[ABOUT THIS TASK] Return exactly the lines of the records below, starting at the line that contains "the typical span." and ending at the line that contains "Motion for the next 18", with both of those lines kept.
(MATERIAL FOR THE TASK Opens)
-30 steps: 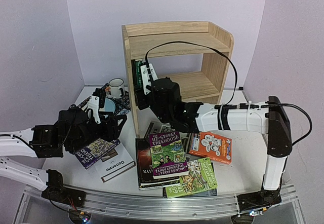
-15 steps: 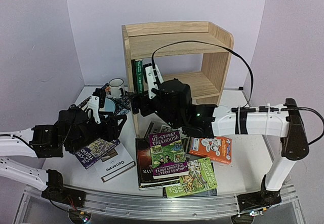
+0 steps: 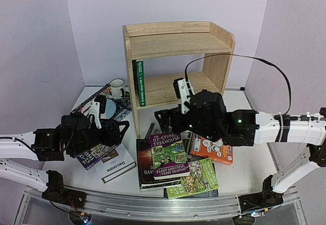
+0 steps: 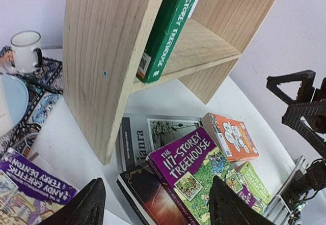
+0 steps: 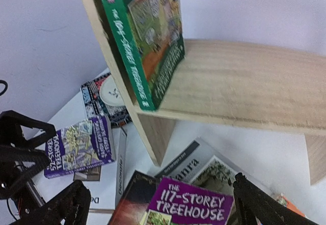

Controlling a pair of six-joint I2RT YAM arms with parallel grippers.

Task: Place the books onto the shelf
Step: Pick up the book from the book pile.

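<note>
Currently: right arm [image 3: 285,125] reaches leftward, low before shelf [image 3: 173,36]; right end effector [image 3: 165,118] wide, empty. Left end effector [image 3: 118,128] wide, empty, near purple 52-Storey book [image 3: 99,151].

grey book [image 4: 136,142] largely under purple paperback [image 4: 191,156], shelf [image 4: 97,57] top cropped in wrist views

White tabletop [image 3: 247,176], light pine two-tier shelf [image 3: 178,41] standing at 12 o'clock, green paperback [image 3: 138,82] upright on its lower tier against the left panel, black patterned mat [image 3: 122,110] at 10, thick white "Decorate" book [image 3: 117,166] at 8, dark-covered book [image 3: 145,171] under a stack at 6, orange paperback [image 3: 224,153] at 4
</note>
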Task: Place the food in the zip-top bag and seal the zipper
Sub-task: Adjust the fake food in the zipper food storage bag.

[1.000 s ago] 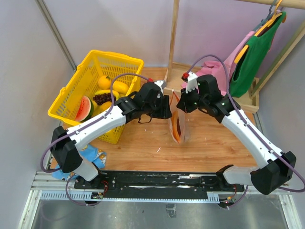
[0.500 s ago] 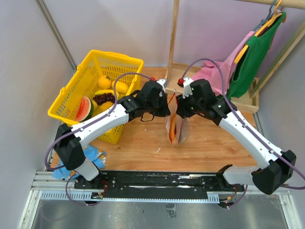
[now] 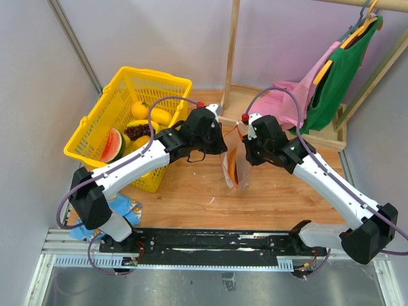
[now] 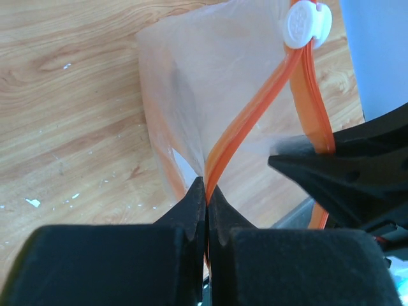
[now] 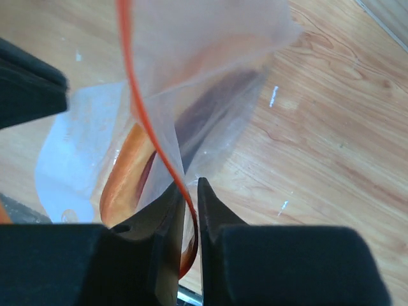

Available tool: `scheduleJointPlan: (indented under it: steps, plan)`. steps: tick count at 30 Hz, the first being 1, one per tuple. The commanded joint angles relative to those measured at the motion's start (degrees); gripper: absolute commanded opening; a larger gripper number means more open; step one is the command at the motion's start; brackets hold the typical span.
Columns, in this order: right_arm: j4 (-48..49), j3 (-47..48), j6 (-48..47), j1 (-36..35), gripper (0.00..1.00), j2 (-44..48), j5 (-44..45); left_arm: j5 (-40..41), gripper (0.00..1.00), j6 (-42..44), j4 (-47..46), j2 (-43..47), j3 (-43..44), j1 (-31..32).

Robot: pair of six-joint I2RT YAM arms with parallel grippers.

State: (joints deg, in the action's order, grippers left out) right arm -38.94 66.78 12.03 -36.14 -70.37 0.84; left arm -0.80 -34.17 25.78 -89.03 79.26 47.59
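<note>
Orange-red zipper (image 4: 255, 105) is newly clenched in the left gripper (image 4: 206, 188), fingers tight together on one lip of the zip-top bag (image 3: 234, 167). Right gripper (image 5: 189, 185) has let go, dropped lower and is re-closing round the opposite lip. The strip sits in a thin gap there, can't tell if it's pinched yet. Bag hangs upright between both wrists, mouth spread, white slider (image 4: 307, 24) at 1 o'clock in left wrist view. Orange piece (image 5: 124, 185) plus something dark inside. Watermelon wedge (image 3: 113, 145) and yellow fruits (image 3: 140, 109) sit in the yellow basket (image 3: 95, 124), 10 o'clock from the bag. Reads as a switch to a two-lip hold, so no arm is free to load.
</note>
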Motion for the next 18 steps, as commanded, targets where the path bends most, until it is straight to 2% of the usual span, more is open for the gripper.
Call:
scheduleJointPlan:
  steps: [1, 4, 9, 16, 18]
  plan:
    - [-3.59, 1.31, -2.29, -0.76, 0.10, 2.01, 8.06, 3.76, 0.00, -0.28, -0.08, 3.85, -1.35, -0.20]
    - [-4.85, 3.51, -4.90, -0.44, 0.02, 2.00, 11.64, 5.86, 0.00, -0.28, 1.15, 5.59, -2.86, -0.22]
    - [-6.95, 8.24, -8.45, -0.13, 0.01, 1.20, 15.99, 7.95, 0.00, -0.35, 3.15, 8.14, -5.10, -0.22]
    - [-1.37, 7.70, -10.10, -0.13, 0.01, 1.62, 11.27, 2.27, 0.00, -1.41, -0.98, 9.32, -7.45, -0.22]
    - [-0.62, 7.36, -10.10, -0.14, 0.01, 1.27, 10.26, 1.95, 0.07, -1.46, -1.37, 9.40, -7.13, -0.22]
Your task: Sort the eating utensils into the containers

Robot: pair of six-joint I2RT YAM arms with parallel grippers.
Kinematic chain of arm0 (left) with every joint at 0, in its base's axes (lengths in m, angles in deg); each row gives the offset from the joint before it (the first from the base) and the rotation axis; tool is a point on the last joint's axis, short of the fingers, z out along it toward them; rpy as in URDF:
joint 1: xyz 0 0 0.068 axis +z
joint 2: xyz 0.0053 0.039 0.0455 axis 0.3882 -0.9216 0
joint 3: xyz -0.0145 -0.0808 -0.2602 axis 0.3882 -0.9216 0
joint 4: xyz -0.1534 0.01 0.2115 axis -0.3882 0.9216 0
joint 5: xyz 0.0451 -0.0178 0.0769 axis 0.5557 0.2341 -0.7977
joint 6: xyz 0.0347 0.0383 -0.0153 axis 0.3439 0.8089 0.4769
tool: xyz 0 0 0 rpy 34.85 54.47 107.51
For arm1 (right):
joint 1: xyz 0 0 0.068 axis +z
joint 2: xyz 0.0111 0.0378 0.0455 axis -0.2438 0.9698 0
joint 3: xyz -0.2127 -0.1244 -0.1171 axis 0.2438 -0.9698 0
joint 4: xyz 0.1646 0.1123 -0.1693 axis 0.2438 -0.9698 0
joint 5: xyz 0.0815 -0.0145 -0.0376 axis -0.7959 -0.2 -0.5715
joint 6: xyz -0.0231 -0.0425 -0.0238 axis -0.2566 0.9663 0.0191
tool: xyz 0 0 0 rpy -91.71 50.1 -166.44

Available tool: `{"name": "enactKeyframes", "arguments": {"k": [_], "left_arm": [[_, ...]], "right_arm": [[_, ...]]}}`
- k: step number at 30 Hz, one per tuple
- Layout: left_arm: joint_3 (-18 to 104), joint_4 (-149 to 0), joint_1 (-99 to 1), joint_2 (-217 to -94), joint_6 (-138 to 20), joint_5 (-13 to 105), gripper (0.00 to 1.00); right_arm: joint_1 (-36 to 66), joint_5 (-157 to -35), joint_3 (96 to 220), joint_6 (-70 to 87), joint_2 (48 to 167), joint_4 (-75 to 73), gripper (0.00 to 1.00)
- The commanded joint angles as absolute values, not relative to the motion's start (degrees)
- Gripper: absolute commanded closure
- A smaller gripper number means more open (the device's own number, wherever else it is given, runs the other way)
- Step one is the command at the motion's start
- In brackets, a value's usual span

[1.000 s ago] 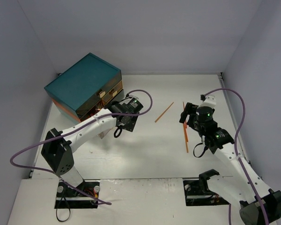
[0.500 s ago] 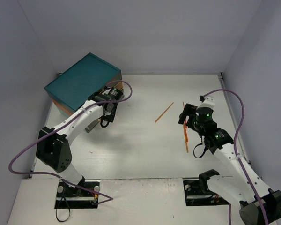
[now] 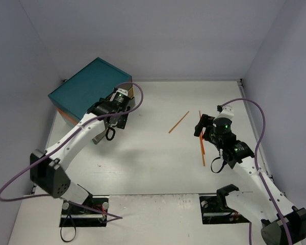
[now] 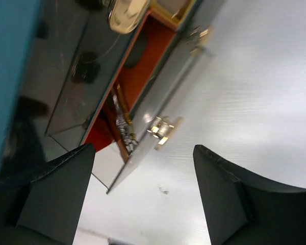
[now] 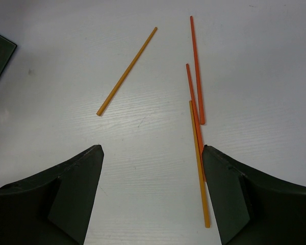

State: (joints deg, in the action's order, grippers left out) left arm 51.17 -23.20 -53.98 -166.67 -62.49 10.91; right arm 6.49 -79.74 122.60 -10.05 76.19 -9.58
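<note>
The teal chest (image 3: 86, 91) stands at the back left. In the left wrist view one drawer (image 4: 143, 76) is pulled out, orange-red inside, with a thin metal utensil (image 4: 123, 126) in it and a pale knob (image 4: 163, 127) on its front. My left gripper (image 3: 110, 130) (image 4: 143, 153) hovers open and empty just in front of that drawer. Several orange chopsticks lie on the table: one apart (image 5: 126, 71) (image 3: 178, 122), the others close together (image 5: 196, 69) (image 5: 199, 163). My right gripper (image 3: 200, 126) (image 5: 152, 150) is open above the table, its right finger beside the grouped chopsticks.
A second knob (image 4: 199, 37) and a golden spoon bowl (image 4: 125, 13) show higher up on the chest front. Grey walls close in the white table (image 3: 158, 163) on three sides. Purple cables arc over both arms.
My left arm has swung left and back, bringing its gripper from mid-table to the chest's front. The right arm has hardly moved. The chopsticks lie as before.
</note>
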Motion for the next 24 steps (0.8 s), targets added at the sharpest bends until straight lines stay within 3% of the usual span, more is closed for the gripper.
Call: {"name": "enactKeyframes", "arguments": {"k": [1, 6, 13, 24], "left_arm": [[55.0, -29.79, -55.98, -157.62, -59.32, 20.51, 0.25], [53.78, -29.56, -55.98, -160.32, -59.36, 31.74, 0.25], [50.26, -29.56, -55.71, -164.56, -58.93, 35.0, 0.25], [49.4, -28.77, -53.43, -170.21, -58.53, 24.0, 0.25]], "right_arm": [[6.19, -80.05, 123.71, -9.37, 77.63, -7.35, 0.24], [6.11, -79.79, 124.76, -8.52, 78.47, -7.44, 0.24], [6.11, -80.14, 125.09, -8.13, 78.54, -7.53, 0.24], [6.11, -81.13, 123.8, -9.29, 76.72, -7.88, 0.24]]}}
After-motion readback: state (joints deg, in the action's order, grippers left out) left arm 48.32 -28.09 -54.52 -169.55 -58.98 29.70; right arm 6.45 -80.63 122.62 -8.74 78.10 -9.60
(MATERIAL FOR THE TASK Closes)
[RESULT]
Available tool: `scheduleJointPlan: (indented under it: steps, plan)`. steps: tick count at 30 Hz, the first being 1, one per tuple. The commanded joint angles relative to those measured at the motion's start (degrees); gripper: absolute commanded opening; a larger gripper number means more open; step one is the command at the motion's start; brackets hold the typical span.
Columns, in this order: right_arm: j4 (-48..49), j3 (-47..48), j6 (-48..47), j1 (-36..35), gripper (0.00..1.00), j2 (-44..48), j5 (-44..45); left_arm: j5 (-40..41), gripper (0.00..1.00), j6 (-42..44), j4 (-47..46), j2 (-43..47), j3 (-43..44), j1 (-31..32).

Robot: pair of six-joint I2RT YAM arms with parallel grippers.

State: (joints deg, in the action's order, grippers left out) right arm -38.94 66.78 12.03 -36.14 -70.37 0.84; left arm -0.80 -34.17 25.78 -89.03 79.26 47.59
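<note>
Orange-red zipper (image 4: 255, 105) is newly clenched in the left gripper (image 4: 206, 188), fingers tight together on one lip of the zip-top bag (image 3: 234, 167). Right gripper (image 5: 189, 185) has let go, dropped lower and is re-closing round the opposite lip. The strip sits in a thin gap there, can't tell if it's pinched yet. Bag hangs upright between both wrists, mouth spread, white slider (image 4: 307, 24) at 1 o'clock in left wrist view. Orange piece (image 5: 124, 185) plus something dark inside. Watermelon wedge (image 3: 113, 145) and yellow fruits (image 3: 140, 109) sit in the yellow basket (image 3: 95, 124), 10 o'clock from the bag. Reads as a switch to a two-lip hold, so no arm is free to load.
</note>
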Motion for the next 18 steps, as commanded, targets where the path bends most, until it is straight to 2% of the usual span, more is open for the gripper.

The exercise is finished and nothing remains.